I climbed back up and watched as the Lobsang and Tenpa slowly coaxed a horse onto the big unfolded kitchen tarp, looking for all the world as if they were going to gift wrap it. Then, they took corners of the tarp and slowly started to drag it down the insane trail. Tsarap and Punsok gently clicked their tongues and the other horses, seeing what was apparently one of their own going down, followed. Horse psychology...
There was still 2 kms of soft snow to go, and the horses could not do it loaded. So the gear was loaded on two tarps and wrapping ice axes around to get purchase we started dragging it all, floundering and slipping in deep powder, looking like Captain Scotts' doomed polar explorers. Singge sat on top of the loads, shouting encouragement and running after pots and pans as they tumbled off. I think that day marked a turning point for Singge, as it was for me. Watching Tsarap tumble and with freezing toes and burnt faces getting over that pass I realized these guys were more than employees, that I was blessed the day I met them, that our treks were more than a job. And Singge, I think realized it was true, that we had kept our promise and we would never let him down.
Singges' first days in school were not easy ones, we all knew that he would sink or swim. He was hard to discipline, running away many times. He was used to begging from strangers and would still do it, and the other children knew him from his wild days and were naturally distrustful.

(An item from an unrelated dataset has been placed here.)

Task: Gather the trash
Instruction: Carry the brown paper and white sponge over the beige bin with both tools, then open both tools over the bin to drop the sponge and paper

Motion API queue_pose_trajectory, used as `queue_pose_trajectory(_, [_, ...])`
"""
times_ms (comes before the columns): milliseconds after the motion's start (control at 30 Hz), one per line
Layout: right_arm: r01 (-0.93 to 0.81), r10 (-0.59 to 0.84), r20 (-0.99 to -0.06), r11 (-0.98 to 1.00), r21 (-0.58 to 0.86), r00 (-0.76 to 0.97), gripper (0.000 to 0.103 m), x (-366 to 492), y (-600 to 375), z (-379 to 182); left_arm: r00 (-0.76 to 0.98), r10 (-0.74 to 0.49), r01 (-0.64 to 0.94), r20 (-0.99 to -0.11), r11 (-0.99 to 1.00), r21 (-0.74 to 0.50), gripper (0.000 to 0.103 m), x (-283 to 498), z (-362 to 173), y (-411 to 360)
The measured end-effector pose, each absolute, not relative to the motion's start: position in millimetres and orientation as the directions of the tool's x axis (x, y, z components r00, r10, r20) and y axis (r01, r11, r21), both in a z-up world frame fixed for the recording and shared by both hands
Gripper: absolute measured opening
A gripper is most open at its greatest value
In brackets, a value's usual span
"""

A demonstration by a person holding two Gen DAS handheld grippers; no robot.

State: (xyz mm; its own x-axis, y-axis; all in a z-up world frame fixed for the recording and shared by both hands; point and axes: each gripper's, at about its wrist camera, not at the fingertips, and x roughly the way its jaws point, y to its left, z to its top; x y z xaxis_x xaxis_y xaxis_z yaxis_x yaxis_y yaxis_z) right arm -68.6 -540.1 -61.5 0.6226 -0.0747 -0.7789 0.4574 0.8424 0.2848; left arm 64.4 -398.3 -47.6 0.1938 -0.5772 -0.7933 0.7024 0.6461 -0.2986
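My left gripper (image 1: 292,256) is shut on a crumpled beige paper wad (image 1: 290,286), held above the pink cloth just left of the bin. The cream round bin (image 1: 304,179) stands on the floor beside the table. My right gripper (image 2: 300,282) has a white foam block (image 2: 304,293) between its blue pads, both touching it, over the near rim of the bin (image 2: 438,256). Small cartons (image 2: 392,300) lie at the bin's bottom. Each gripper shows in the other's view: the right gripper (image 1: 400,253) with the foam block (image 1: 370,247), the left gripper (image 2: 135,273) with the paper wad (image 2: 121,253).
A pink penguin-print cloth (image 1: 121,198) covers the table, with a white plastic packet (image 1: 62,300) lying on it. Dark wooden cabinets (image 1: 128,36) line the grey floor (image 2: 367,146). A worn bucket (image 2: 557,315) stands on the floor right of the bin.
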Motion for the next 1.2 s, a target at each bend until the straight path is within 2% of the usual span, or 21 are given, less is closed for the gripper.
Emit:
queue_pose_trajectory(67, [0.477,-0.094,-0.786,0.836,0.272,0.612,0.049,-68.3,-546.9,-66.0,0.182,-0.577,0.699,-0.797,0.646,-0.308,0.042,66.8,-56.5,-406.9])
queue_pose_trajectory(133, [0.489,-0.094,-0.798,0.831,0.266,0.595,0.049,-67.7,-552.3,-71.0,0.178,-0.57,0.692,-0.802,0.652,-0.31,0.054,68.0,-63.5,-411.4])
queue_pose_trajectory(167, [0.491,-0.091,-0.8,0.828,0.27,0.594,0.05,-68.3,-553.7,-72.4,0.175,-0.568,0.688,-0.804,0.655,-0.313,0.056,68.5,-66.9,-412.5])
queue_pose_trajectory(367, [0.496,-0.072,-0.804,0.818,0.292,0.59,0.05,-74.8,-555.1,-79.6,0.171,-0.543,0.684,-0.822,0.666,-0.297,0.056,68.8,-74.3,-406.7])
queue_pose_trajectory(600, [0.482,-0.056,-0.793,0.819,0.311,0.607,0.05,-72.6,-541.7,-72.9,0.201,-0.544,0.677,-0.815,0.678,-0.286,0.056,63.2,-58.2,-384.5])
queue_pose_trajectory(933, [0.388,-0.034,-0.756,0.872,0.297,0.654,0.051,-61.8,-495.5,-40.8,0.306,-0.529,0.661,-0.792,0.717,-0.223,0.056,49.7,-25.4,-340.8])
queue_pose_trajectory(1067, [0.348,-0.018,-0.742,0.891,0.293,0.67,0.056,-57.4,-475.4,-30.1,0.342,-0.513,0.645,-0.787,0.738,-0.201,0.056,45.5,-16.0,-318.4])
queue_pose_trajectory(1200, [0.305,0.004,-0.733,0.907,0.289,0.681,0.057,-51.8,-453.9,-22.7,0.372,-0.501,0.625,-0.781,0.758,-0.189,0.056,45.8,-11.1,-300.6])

Leaving for Nepal in October after our last trek he knew there would be no more Joel and Kim descending on him with hugs and presents.

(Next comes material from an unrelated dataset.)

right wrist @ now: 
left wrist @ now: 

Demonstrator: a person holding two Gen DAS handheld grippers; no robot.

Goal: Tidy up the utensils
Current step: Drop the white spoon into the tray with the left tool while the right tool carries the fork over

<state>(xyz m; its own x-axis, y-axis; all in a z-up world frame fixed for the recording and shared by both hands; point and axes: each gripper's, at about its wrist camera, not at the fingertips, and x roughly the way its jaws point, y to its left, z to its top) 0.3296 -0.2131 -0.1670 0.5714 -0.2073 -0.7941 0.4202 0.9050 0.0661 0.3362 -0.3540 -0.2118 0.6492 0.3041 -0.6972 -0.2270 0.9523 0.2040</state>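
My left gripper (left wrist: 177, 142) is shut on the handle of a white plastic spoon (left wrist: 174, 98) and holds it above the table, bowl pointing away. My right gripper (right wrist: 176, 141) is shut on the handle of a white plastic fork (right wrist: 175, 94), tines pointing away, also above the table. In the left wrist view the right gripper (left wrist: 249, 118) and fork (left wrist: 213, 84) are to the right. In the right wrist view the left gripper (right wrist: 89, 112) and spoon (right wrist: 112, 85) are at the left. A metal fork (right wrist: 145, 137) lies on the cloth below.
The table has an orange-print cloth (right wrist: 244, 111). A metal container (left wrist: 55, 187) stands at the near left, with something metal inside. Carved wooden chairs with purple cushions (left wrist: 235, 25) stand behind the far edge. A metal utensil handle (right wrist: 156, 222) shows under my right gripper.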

In January when we returned he had settled. In between slurps of his lunch, he shyly rattled off his alphabet and 1 through 10 in English. He is also speaking some Hindi now also, thanks to the patience, love and talent of his teachers.

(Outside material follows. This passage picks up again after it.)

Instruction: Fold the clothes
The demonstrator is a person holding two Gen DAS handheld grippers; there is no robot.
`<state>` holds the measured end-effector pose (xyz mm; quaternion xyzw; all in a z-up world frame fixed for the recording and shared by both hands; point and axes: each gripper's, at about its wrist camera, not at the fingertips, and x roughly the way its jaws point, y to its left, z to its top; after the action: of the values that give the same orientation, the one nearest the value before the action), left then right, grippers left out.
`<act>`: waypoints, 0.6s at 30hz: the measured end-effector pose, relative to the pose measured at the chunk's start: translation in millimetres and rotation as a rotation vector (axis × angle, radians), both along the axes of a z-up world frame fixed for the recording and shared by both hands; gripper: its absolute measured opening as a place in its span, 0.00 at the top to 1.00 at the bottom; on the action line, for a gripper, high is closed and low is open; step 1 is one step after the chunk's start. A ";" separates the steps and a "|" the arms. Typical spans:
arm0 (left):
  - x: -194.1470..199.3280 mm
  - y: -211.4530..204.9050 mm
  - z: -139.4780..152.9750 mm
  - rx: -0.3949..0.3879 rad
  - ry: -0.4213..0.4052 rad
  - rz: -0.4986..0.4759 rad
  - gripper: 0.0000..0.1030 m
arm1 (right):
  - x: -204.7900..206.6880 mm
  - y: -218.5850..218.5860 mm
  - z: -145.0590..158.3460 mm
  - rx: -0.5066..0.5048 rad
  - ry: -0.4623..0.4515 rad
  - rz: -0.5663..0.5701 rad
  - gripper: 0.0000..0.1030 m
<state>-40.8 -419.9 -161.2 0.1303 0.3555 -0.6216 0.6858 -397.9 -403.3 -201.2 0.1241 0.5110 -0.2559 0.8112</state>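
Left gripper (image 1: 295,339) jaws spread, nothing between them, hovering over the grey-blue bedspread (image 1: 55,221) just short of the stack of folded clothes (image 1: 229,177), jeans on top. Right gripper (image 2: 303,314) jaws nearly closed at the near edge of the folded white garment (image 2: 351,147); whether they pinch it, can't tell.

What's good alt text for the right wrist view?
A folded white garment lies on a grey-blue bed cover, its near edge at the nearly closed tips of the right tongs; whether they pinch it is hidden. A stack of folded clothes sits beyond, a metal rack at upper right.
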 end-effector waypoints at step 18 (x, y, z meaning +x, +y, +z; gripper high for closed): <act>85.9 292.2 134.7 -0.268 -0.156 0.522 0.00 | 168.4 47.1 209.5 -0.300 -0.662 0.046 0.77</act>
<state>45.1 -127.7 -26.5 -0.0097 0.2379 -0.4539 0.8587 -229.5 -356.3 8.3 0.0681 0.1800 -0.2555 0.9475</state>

It is early days still, but we think he has turned the corner. Singge still bears the scars of his traumatic upbringing, but is slowly learning to be a child instead of a survivor. Next summer we hope to take him trekking with one of our groups, as a reward for his first year in school. He is touchingly adamant in his 8 year old way he will never go back to Kargyak.
But Zanskar steals your soul; trekking there you quickly become part of the landscape, part of the cycle of the seasons. Last year I was fortunate to cross Zanskar 5 times, and see it in winter, spring, summer and autumn. Above all, though, we know when we visit Zanskar we have given something more then our smiles to one Zanskari.
Singge in the black and Jamphael, Tenpa and Nima Lhamoo's
Singge is in fine shape, speaking fluent English, doing very well at school. We met him this summer in Tanze, where while playing "JACKIE CHAN" he fell off a wall and with a suspect broken arm he trekked back to Manali with us for treatment (it was sprained); you would never have guessed he would have turned out such a lovely boy...it was touch and go there!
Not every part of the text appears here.